*What is required*: Up to and including the line with "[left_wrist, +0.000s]", restate the records below word for word, beginning with their first line.

Stored items from a collection
■ ■ ■ ■ ■

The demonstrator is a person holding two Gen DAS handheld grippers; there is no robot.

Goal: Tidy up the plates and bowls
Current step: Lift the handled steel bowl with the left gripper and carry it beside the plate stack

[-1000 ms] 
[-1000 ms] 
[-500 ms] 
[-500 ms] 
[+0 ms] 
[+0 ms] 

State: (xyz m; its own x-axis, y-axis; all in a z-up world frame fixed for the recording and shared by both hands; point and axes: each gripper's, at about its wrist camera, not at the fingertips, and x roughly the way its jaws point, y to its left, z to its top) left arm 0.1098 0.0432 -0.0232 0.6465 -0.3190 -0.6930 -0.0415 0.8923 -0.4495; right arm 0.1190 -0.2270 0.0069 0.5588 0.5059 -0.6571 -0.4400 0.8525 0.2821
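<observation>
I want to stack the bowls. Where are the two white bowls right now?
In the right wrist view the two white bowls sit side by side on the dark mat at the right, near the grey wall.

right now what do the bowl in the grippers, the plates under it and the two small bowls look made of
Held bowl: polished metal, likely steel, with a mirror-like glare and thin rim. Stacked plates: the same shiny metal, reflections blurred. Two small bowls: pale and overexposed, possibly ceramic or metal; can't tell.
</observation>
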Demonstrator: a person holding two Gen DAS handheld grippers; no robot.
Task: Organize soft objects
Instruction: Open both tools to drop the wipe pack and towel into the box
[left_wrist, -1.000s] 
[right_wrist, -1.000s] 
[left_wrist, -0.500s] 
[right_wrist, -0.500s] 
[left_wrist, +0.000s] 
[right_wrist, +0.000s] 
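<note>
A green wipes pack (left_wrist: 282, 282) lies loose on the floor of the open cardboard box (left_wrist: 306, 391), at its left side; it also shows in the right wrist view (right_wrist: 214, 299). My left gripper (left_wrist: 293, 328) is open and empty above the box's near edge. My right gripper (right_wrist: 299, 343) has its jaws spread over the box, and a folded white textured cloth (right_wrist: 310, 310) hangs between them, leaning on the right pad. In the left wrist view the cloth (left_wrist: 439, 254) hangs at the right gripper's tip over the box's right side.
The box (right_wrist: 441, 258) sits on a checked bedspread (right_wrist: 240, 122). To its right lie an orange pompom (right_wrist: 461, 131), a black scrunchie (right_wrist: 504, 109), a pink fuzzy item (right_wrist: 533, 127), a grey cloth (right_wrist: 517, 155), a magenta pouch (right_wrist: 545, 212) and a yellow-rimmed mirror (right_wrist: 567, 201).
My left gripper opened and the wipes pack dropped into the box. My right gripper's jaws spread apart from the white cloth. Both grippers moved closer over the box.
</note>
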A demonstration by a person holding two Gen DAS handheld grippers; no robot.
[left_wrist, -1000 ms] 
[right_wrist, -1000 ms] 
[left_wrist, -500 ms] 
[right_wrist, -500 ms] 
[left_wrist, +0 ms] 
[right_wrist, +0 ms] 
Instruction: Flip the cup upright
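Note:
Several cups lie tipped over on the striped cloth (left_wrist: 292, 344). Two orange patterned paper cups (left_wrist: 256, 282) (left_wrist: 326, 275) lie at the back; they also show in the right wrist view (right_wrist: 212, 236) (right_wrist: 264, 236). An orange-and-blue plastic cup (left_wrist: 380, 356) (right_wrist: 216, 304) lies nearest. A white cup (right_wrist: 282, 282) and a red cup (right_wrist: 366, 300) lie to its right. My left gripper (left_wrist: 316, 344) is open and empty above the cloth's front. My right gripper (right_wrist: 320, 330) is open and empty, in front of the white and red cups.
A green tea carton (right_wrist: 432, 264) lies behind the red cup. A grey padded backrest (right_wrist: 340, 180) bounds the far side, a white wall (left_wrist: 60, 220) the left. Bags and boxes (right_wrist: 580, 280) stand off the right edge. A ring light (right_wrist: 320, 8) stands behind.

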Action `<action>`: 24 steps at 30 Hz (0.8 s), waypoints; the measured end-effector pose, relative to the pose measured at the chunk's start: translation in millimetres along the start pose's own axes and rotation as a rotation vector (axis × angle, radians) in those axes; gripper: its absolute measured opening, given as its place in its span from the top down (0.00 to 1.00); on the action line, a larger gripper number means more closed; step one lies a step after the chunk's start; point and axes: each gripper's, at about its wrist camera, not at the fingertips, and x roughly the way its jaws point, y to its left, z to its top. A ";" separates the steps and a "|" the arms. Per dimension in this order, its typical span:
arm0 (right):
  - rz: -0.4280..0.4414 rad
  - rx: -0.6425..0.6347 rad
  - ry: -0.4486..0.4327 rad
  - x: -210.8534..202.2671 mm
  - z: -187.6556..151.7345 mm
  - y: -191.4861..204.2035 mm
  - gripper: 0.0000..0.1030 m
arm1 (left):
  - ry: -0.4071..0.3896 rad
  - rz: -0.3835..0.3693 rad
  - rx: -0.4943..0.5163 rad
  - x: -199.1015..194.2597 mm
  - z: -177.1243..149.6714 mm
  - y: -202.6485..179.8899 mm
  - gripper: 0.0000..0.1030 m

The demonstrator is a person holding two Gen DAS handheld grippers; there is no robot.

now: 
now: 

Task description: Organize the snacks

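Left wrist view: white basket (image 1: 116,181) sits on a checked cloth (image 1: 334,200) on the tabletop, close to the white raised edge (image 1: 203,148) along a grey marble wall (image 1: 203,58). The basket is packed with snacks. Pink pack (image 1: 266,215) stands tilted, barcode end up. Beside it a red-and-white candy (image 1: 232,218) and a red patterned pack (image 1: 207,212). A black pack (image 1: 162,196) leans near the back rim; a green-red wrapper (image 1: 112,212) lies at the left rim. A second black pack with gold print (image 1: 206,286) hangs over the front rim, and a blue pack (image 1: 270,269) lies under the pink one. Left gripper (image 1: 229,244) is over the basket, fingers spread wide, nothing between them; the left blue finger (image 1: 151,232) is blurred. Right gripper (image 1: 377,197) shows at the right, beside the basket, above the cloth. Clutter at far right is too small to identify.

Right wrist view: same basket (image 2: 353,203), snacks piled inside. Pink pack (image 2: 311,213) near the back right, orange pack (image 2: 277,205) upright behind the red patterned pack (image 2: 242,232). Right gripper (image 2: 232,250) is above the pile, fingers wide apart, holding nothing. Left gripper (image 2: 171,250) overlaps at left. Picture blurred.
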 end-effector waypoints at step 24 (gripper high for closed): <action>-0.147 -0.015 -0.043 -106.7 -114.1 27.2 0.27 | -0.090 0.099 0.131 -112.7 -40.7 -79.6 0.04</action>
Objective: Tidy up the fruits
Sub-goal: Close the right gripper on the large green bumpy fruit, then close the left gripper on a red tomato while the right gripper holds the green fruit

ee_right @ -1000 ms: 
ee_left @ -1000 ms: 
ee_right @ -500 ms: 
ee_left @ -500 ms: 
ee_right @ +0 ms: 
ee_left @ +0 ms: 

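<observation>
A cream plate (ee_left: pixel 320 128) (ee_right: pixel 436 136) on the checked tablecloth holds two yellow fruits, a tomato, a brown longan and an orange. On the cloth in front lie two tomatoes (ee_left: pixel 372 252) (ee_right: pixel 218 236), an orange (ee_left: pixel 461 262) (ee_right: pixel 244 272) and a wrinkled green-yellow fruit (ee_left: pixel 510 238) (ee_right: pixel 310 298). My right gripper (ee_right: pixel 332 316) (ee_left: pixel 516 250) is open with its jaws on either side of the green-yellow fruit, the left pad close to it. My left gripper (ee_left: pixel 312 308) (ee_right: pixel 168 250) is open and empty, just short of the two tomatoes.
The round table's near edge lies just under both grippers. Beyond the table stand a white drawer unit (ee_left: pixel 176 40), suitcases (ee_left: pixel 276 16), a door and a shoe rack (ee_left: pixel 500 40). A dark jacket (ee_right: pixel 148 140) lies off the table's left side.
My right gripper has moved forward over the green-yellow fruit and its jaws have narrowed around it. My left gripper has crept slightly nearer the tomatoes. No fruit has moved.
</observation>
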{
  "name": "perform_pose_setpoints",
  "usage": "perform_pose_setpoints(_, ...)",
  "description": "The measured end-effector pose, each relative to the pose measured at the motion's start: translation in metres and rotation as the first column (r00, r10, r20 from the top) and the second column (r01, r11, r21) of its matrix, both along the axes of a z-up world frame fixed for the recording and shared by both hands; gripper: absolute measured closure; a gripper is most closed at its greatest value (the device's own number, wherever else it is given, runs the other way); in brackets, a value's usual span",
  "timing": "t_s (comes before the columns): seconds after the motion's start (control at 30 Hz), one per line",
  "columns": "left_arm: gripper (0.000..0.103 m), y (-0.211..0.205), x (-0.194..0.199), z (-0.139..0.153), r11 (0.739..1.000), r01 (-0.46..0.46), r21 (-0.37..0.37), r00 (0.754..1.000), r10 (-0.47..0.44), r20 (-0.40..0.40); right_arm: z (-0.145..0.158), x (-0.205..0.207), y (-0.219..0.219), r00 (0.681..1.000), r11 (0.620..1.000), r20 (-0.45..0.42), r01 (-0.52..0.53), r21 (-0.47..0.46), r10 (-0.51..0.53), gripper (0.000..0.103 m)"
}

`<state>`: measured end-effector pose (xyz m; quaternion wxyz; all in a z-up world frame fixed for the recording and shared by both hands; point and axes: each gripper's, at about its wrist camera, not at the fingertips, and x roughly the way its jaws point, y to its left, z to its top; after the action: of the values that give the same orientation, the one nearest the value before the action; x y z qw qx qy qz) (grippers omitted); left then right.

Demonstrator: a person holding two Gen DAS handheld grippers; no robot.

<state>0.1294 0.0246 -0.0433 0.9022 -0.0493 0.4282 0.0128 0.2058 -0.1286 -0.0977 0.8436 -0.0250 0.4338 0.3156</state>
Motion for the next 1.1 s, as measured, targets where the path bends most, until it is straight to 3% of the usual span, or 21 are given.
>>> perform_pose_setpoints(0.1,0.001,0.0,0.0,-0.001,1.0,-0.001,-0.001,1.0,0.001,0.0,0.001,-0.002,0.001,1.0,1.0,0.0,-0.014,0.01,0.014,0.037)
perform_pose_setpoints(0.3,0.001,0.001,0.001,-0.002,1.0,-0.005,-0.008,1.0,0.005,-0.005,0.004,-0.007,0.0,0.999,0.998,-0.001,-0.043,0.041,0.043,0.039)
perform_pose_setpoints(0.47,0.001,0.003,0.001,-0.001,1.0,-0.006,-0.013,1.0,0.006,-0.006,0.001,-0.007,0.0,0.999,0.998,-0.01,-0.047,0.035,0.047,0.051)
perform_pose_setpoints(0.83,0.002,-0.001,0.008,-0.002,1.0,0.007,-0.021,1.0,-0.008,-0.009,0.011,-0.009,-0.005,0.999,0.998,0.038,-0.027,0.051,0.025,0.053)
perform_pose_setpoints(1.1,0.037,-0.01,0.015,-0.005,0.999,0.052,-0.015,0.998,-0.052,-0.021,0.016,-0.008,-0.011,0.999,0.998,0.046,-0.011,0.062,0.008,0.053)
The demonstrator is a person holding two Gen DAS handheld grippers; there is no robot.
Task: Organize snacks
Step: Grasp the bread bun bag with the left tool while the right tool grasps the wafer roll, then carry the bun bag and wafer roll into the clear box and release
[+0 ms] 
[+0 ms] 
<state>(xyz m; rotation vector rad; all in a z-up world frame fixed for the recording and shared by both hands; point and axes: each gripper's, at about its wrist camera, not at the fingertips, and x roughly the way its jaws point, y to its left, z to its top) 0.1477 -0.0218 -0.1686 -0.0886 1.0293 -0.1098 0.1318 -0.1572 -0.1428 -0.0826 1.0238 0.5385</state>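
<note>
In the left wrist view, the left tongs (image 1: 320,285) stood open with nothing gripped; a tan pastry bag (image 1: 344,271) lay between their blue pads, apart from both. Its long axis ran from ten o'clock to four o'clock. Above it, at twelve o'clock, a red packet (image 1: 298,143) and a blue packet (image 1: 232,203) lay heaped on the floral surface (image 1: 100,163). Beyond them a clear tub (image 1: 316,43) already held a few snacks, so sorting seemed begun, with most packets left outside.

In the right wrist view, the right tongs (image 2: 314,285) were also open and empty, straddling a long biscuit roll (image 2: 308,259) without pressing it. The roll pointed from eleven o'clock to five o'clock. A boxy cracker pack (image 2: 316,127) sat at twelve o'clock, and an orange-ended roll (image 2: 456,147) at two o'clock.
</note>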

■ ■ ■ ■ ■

*Response for this exercise*:
The demonstrator is a person holding two Gen DAS handheld grippers; there is no robot.

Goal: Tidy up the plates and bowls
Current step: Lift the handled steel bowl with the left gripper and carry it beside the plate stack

[-1000 ms] 
[-1000 ms] 
[-500 ms] 
[-500 ms] 
[+0 ms] 
[+0 ms] 

State: (xyz m; its own x-axis, y-axis; all in a z-up world frame fixed for the recording and shared by both hands; point and axes: each gripper's, at about its wrist camera, not at the fingertips, and x roughly the way its jaws point, y to its left, z to its top) left arm 0.1098 0.0432 -0.0232 0.6465 -0.3190 -0.6930 -0.0415 0.8923 -0.4495; right arm 0.1190 -0.2270 0.0069 0.5588 0.5059 -0.6571 -0.4400 0.8525 0.2821
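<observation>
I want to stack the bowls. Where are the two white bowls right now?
In the right wrist view the two white bowls sit side by side on the dark mat at the right, near the grey wall.

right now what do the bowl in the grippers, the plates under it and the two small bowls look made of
Held bowl: polished metal, likely steel, with a mirror-like glare and thin rim. Stacked plates: the same shiny metal, reflections blurred. Two small bowls: pale and overexposed, possibly ceramic or metal; can't tell.
</observation>
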Demonstrator: a person holding two Gen DAS handheld grippers; no robot.
Task: Organize soft objects
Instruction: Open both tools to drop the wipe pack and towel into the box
[left_wrist, -1.000s] 
[right_wrist, -1.000s] 
[left_wrist, -0.500s] 
[right_wrist, -0.500s] 
[left_wrist, +0.000s] 

The full output has been given.